> **WHAT YOU NEED TO DO**
Copy every line from the data below in which the string "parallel" can be found.
####################
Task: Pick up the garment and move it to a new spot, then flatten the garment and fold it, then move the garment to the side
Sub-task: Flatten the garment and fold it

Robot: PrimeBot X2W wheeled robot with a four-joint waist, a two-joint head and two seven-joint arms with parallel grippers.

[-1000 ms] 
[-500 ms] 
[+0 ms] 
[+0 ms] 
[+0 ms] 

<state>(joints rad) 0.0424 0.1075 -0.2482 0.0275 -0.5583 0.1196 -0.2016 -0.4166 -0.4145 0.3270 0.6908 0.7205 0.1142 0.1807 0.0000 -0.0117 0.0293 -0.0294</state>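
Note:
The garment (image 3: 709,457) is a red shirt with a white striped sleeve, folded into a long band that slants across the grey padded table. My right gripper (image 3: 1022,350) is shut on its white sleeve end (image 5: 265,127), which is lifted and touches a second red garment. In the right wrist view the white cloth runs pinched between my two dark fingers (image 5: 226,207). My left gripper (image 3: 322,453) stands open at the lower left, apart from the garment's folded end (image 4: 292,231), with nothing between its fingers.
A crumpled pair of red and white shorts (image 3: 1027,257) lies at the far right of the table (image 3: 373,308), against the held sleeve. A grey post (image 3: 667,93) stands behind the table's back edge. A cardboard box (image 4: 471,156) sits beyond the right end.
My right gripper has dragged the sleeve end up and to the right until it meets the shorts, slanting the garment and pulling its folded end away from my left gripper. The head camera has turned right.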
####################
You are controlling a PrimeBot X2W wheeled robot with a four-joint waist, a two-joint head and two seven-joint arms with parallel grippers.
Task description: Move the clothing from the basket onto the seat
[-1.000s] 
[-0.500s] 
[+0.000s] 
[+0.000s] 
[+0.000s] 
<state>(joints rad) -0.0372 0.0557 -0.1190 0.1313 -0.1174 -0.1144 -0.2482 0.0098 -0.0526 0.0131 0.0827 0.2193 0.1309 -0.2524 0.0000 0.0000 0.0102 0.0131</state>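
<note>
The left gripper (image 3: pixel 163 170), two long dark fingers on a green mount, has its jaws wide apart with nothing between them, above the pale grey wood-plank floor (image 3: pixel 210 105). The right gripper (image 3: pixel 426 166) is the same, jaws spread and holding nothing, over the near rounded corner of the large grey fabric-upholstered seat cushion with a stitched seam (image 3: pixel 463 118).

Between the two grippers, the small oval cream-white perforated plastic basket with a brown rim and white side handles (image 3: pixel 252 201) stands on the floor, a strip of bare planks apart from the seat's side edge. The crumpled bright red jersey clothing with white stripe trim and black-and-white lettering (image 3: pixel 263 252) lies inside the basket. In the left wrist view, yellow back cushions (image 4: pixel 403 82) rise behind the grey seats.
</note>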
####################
> **EXERCISE RESULT**
Robot: PrimeBot X2W wheeled robot with a four-joint waist, a two-joint head and two seven-joint arms with parallel grippers.
You are controlling a PrimeBot X2W wheeled robot with a four-joint waist, a two-joint head and two seven-joint arms with parallel grippers.

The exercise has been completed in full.